What is needed is an exact transcription of every entry below.

(Records from a collection)
--------
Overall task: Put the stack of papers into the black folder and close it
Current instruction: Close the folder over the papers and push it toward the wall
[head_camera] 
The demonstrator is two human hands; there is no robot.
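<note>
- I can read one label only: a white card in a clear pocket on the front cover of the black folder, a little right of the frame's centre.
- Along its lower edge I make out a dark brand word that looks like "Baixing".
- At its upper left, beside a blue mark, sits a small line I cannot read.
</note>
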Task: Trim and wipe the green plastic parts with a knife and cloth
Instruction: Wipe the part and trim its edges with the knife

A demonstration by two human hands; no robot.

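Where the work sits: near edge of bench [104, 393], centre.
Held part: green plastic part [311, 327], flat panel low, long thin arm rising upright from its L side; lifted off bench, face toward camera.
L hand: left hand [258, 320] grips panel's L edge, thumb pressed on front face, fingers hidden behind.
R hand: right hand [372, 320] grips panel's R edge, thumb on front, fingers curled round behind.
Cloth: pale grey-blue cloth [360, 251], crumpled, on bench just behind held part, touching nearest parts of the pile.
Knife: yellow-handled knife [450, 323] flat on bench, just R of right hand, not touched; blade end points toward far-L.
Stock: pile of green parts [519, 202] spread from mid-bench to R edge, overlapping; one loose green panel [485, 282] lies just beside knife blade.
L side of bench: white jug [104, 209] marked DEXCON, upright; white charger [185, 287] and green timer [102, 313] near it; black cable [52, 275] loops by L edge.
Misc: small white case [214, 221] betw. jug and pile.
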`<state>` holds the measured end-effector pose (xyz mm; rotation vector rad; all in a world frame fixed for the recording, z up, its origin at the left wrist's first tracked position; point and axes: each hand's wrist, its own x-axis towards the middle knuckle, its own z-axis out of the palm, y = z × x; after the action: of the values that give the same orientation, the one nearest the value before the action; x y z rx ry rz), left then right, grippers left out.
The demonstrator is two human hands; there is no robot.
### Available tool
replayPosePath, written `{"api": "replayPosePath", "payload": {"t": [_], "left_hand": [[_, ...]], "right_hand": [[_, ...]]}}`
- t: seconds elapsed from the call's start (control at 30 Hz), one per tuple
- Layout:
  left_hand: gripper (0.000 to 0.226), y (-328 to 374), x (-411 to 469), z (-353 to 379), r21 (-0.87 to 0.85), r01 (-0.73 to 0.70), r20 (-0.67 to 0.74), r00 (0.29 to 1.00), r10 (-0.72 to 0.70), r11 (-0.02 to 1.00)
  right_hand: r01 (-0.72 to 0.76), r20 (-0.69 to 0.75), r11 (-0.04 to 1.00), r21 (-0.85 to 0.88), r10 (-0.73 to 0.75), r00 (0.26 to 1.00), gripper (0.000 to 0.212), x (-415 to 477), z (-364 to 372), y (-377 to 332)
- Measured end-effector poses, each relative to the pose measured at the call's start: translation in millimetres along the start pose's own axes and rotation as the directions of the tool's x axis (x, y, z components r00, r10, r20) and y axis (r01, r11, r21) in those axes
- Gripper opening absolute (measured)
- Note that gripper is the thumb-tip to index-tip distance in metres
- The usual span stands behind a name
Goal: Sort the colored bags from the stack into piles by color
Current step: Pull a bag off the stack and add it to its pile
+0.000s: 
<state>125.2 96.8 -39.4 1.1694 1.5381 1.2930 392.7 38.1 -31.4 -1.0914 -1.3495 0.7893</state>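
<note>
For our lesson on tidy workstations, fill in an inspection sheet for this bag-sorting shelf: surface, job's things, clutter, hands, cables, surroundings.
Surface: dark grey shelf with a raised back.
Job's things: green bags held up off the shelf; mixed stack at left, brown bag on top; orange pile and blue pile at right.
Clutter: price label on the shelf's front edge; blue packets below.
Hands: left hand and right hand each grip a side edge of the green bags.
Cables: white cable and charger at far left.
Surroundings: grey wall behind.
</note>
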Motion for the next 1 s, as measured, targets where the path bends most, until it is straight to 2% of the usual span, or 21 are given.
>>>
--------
▸ TASK OUTPUT
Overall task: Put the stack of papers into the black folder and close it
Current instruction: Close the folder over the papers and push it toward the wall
[head_camera] 
The demonstrator is two human hands; there is no robot.
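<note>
- I can read one label only: a white card in a clear pocket on the front cover of the black folder, a little right of the frame's centre.
- Along its lower edge I make out a dark brand word that looks like "Baixing".
- At its upper left, beside a blue mark, sits a small line I cannot read.
</note>
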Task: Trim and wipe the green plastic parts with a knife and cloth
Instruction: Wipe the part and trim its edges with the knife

A demonstration by two human hands; no robot.

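Where the work sits: near edge of bench [104, 393], centre.
Held part: green plastic part [311, 327], flat panel low, long thin arm rising upright from its L side; lifted off bench, face toward camera.
L hand: left hand [258, 320] grips panel's L edge, thumb pressed on front face, fingers hidden behind.
R hand: right hand [372, 320] grips panel's R edge, thumb on front, fingers curled round behind.
Cloth: pale grey-blue cloth [360, 251], crumpled, on bench just behind held part, touching nearest parts of the pile.
Knife: yellow-handled knife [450, 323] flat on bench, just R of right hand, not touched; blade end points toward far-L.
Stock: pile of green parts [519, 202] spread from mid-bench to R edge, overlapping; one loose green panel [485, 282] lies just beside knife blade.
L side of bench: white jug [104, 209] marked DEXCON, upright; white charger [185, 287] and green timer [102, 313] near it; black cable [52, 275] loops by L edge.
Misc: small white case [214, 221] betw. jug and pile.
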`<state>` holds the measured end-effector pose (xyz mm; rotation vector rad; all in a world frame fixed for the recording, z up, its origin at the left wrist's first tracked position; point and axes: each hand's wrist, its own x-axis towards the middle knuckle, its own z-axis out of the palm, y = z × x; after the action: of the values that give the same orientation, the one nearest the value before the action; x y z rx ry rz), left then right, grippers left out.
The demonstrator is two human hands; there is no robot.
### Available tool
replayPosePath, written `{"api": "replayPosePath", "payload": {"t": [_], "left_hand": [[_, ...]], "right_hand": [[_, ...]]}}`
- t: seconds elapsed from the call's start (control at 30 Hz), one per tuple
- Layout:
  left_hand: gripper (0.000 to 0.226), y (-328 to 374), x (-411 to 469), z (-353 to 379), r21 (-0.87 to 0.85), r01 (-0.73 to 0.70), r20 (-0.67 to 0.74), r00 (0.29 to 1.00), r10 (-0.72 to 0.70), r11 (-0.02 to 1.00)
  right_hand: r01 (-0.72 to 0.76), r20 (-0.69 to 0.75), r11 (-0.04 to 1.00), r21 (-0.85 to 0.88), r10 (-0.73 to 0.75), r00 (0.26 to 1.00), gripper (0.000 to 0.212), x (-415 to 477), z (-364 to 372), y (-377 to 332)
- Measured end-effector poses, each relative to the pose measured at the call's start: translation in millimetres along the start pose's own axes and rotation as the directions of the tool's x axis (x, y, z components r00, r10, r20) and y axis (r01, r11, r21) in those axes
- Gripper opening absolute (measured)
- Note that gripper is the thumb-tip to index-tip distance in metres
- The usual span stands behind a name
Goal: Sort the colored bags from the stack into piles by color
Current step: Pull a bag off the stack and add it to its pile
+0.000s: 
<state>125.2 96.8 -39.4 1.1694 1.5381 1.2930 392.7 38.1 -31.4 -1.0914 -1.3495 0.7893</state>
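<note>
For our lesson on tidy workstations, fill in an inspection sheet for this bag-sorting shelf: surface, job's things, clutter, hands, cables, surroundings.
Surface: dark grey shelf with a raised back.
Job's things: green bags held up off the shelf; mixed stack at left, brown bag on top; orange pile and blue pile at right.
Clutter: price label on the shelf's front edge; blue packets below.
Hands: left hand and right hand each grip a side edge of the green bags.
Cables: white cable and charger at far left.
Surroundings: grey wall behind.
</note>
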Motion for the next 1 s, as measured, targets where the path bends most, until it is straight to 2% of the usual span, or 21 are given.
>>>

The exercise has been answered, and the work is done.